I hear a lot of quantum bullshit for sure. The problem is people want to use science as an authority to back up their unscientific conclusion but on this one scientists who once said this one thing.
My favorite example is the "hollow moon" conspiracy theory. Some people actually believe the moon is an artificial structure and is hollow. One of the pieces of evidence they cite is a statement from a mission which deployed seismic monitors on the moon and detected a meteor strike. When the scientist was interviewed on the subject he said something like "when the meteor hit the moon you could detect the vibrations from far away, it was like ringing a bell". They take this one statement and say "Ah Hah!. The moon is made of metal and hollow, it rings like a bell".

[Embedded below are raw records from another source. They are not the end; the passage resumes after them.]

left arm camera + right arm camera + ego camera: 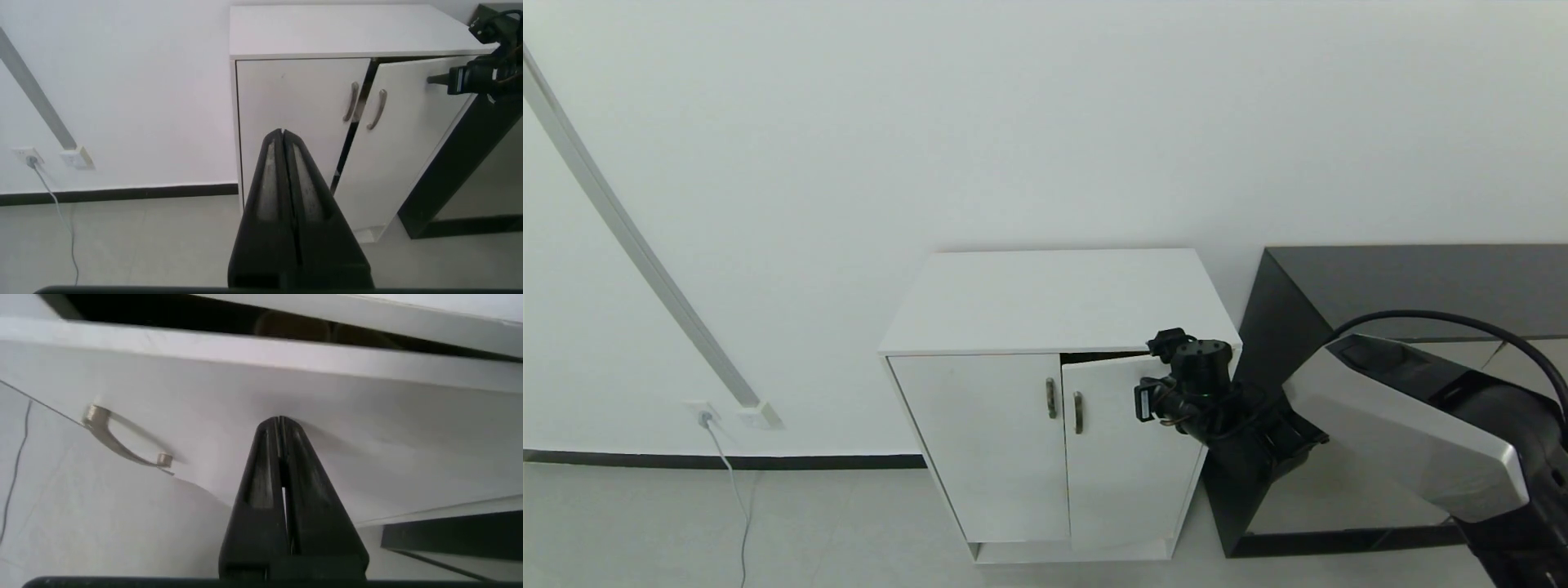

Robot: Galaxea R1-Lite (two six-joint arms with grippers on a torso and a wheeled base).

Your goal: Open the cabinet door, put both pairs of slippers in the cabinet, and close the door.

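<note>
A white two-door cabinet (1054, 298) stands against the wall. Its left door (980, 441) is closed. The right door (1123, 474) hangs slightly ajar, with a dark gap along its top edge (270, 322). My right gripper (1147, 402) is shut, its tip at the face of the right door (392, 416) near the upper outer corner, away from the curved metal handle (127, 439). From the left wrist view this right gripper (433, 80) points at the same door (400, 163). My left gripper (282, 135) is shut on nothing, held back in front of the cabinet.
A dark, glossy low unit (1339, 278) stands right beside the cabinet on its right. On the wall to the left are a slanted grey conduit (629, 237) and a socket (704, 415) with a cable running to the floor. Open grey floor (768, 531) lies in front.
</note>
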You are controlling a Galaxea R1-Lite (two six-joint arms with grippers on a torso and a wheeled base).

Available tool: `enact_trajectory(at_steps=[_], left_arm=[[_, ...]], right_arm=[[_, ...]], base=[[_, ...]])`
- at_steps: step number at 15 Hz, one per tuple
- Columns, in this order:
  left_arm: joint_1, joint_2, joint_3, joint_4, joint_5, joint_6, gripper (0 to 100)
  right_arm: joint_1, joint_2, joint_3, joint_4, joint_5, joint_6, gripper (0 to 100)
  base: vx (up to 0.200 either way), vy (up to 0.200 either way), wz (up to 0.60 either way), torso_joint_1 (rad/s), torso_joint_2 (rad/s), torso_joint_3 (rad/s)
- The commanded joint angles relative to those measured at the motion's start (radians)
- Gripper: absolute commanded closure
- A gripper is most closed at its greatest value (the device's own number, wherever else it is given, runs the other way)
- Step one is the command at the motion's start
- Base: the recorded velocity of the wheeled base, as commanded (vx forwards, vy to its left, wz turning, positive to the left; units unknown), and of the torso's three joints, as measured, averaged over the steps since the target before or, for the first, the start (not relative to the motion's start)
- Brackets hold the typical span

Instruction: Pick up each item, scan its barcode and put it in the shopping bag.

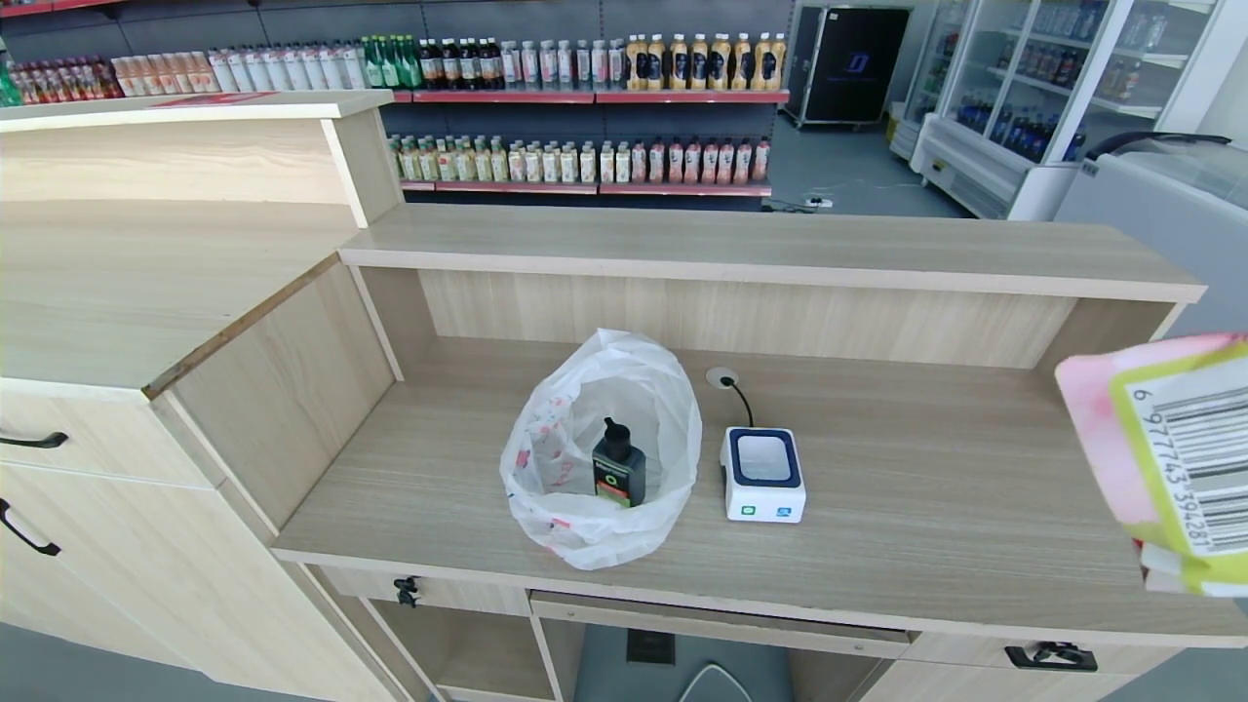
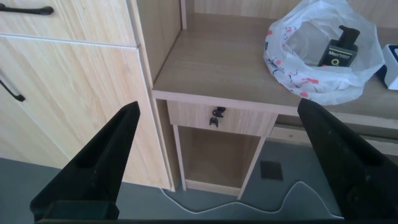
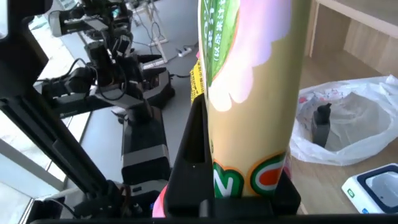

Yes I actually had a conversation with a person like that. For quantum bullshit you get even more outlandish theories.
Marcus Edwards said:
Willow was not all hype, since they really did show error correction below threshold
Just to be clear, I wasn’t saying that Willow itself was hype. Just that it seemed that someone was tying Willow’s success to AI in a disingenuous way in order to either try to link it or as a hedge against AI’s failure to deliver.